Thread overview
Can D's Garbage Collector be Very Fast?
May 08, 2019
Vijay Nayar
May 08, 2019
Nicholas Wilson
May 08, 2019
Vijay Nayar
May 08, 2019
sarn
May 09, 2019
Per Nordlöw
May 09, 2019
sarn
May 08, 2019
Alex
May 10, 2019
user1234
May 08, 2019
This is a very interesting read that talks about Go's evolution of their garbage collector.  They have benchmarks showing a "stop the world" pause of between 5 and 10 milliseconds consistently.

https://blog.golang.org/ismmkeynote

> So what about write barriers? The write barrier is on only during the GC. At other times the compiled code loads a global variable and looks at it. Since the GC was typically off the hardware correctly speculates to branch around the write barrier. When we are inside the GC that variable is different, and the write barrier is responsible for ensuring that no reachable objects get lost during the tri-color operations.

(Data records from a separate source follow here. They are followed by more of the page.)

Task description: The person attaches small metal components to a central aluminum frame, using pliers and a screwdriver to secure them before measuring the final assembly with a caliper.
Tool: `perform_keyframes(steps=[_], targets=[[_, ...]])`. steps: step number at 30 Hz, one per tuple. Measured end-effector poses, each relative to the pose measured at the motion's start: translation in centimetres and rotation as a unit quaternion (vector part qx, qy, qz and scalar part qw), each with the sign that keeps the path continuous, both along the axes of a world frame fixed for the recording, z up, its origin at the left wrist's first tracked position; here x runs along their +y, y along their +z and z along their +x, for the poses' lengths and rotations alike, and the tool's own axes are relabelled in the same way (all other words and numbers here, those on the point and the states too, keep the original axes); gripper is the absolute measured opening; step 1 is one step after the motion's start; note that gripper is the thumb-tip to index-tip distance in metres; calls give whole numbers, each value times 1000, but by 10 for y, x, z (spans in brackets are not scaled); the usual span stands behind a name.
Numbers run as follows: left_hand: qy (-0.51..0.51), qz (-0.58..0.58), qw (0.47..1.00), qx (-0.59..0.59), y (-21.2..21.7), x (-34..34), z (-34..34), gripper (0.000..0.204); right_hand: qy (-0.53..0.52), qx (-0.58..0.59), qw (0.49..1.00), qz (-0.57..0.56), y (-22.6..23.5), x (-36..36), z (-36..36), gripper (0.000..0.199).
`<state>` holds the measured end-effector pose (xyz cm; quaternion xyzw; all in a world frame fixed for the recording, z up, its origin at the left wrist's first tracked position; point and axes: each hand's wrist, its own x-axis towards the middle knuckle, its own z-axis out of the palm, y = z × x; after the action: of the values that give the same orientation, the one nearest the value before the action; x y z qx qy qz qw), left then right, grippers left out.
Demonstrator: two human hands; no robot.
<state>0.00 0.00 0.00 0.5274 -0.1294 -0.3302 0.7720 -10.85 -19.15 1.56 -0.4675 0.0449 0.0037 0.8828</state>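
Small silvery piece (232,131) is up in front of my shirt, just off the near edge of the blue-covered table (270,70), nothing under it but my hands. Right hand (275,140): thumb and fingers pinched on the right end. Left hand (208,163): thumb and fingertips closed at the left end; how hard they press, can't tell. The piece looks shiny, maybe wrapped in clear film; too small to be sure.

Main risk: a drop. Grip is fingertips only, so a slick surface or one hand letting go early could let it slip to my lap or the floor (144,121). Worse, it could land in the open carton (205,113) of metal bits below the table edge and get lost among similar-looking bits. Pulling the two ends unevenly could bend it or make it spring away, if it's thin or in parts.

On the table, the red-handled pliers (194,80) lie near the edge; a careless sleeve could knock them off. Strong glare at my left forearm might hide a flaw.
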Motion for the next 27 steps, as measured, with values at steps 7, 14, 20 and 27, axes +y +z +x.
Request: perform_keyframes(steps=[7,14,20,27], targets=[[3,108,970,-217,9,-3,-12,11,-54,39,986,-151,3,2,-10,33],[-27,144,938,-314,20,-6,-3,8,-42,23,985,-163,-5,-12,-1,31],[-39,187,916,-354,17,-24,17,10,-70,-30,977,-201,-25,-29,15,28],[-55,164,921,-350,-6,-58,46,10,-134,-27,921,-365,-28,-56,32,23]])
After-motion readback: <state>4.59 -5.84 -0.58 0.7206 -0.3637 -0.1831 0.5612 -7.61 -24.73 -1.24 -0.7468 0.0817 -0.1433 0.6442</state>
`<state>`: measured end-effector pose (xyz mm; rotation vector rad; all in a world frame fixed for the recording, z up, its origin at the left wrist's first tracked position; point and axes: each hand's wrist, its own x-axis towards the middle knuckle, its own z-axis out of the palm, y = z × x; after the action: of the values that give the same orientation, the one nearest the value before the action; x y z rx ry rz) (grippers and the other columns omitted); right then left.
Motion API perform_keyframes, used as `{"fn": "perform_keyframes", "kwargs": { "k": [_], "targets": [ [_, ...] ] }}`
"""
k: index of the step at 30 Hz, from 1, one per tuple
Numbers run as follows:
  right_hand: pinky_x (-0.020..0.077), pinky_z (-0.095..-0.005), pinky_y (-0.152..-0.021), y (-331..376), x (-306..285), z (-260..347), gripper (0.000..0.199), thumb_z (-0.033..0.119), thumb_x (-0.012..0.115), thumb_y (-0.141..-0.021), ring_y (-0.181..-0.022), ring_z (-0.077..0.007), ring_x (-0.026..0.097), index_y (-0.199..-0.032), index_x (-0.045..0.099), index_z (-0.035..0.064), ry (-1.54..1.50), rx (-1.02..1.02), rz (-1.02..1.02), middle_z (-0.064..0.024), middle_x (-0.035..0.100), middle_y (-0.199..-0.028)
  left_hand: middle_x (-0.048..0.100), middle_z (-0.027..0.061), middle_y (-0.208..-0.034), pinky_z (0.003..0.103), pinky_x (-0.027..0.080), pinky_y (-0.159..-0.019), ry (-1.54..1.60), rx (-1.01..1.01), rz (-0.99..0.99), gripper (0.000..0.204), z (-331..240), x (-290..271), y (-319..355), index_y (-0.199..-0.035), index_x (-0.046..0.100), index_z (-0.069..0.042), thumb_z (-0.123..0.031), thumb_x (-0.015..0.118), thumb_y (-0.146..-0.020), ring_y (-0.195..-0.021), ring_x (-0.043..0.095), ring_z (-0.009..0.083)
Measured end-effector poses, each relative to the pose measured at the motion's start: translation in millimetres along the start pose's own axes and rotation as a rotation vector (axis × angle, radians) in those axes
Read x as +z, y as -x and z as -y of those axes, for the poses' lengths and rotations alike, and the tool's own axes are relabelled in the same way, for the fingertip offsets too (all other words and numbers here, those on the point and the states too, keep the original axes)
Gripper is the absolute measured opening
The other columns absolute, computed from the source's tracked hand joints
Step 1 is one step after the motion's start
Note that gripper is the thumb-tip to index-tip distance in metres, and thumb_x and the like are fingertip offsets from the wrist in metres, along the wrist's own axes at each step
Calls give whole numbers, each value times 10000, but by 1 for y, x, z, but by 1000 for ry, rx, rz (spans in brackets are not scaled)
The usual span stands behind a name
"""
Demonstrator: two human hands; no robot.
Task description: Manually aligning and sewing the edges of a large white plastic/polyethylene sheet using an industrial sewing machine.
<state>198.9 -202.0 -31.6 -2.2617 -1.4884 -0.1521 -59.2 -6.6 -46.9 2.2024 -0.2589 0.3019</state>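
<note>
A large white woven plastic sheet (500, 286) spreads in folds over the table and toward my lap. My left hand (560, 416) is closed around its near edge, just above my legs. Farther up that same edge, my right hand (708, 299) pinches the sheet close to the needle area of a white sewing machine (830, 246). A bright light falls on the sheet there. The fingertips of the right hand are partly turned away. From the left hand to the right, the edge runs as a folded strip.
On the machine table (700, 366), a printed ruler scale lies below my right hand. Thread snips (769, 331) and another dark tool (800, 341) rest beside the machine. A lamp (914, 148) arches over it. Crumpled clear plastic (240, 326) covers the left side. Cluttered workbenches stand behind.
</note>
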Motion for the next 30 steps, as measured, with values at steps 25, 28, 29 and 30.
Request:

There are obviously cases where even such a pause is not permitted, but these are the cases where custom allocators will likely be written in any language. Given that the write-barrier is only on when the Garbage Collector is being run, could D also do something similar to have a very fast garbage collector, but also allow even that small performance penalty of a write barrier during GC collections to be avoided entirely while using @nogc?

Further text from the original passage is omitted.